In view of these events and in anticipation of the commission's meeting with the company's management, a crowd of about 1,500 workers formed shortly before 5 am near the gate, blocking access and inciting strikes. The arrival of more workers led to riots, while others encouraged depredations. The police were notified by the guard service and would send as much effort as possible, but would be limited because Aperam South America was also on strike in Timóteo. Father Avelino insisted to the police lieutenant that the movement was peaceful, but as other trucks with workers arrived, the disorder increased. The soldiers with guns on display were instructed by Captain Robson Zamprogno not to kill and not to shoot.

At 7 am, Geraldo Ribeiro arrived at the gate, called to the meeting at the Central Office. Despite the commotion, the union leader asked the lieutenant to withdraw his troops, but his request was denied.

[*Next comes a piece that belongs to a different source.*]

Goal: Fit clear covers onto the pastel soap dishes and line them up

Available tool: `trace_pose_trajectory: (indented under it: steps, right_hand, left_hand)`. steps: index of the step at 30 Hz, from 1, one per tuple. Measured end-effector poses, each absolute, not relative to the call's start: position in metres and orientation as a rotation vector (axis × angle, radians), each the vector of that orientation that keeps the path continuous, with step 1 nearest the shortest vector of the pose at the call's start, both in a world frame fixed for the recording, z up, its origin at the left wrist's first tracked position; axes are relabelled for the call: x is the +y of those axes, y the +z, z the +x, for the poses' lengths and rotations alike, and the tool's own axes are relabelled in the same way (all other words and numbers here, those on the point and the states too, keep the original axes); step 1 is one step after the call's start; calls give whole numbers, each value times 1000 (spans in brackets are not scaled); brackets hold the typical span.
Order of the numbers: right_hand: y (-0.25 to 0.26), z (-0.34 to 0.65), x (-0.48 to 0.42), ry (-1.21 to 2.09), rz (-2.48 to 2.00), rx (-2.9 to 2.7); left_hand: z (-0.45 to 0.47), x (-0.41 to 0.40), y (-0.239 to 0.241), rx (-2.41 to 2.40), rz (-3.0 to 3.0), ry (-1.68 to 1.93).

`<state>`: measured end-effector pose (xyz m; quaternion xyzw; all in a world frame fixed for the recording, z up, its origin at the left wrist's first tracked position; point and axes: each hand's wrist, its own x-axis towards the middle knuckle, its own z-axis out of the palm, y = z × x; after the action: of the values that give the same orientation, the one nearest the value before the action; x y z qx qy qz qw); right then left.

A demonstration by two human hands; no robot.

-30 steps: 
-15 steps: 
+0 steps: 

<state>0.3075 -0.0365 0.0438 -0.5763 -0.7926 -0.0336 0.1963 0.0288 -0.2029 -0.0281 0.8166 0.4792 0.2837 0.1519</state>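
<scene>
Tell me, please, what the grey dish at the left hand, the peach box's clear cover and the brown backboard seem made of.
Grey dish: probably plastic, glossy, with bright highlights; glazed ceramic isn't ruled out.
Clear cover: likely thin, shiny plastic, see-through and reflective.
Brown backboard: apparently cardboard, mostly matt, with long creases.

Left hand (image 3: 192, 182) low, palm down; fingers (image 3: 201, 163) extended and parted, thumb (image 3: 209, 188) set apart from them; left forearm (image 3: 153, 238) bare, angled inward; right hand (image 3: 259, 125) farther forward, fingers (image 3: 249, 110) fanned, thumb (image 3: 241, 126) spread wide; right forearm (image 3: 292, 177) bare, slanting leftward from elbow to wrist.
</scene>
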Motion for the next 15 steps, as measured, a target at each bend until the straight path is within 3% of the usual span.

At this point, José Isabel do Nascimento, a contractor's foreman, was photographing the crowd from the top of a gate. The flashes of his camera drew attention, even from the police, who felt uncomfortable. The meeting with the board of directors started at 7:30 am and in its course a series of attacks and counterattacks were made between the union and Captain Robson. The union president and Father Avelino proposed to remove the cavalry from Ipatinga, responsible for street policing, but this request was denied by the company and rebuked by Robson. At the same time, the number of workers at the gate exceeded six thousand. The early morning rain brought a lot of mud and dirt to the site.

=== Massacre ===
The meeting came to an end around 9:15 am, and it was agreed between the parts that the cavalry would be suspended from street policing until the investigations into the attacks of the previous morning had been completed. Captain Robson had also demanded that the troops leave without booing, which Geraldo Ribeiro had promised to try to do, but this would be almost impossible with the thousands of protesters in front of the gate, who were cursing and throwing stones at the soldiers who insisted on remaining armed. Just as Father Avelino and Geraldo were getting into a car to go towards the crowd, the sound of shots fired at the rioters began to be heard. Robson, upon hearing the shots, immediately got into a jeep and drove toward the soldiers, asking them to stop without barely being heard.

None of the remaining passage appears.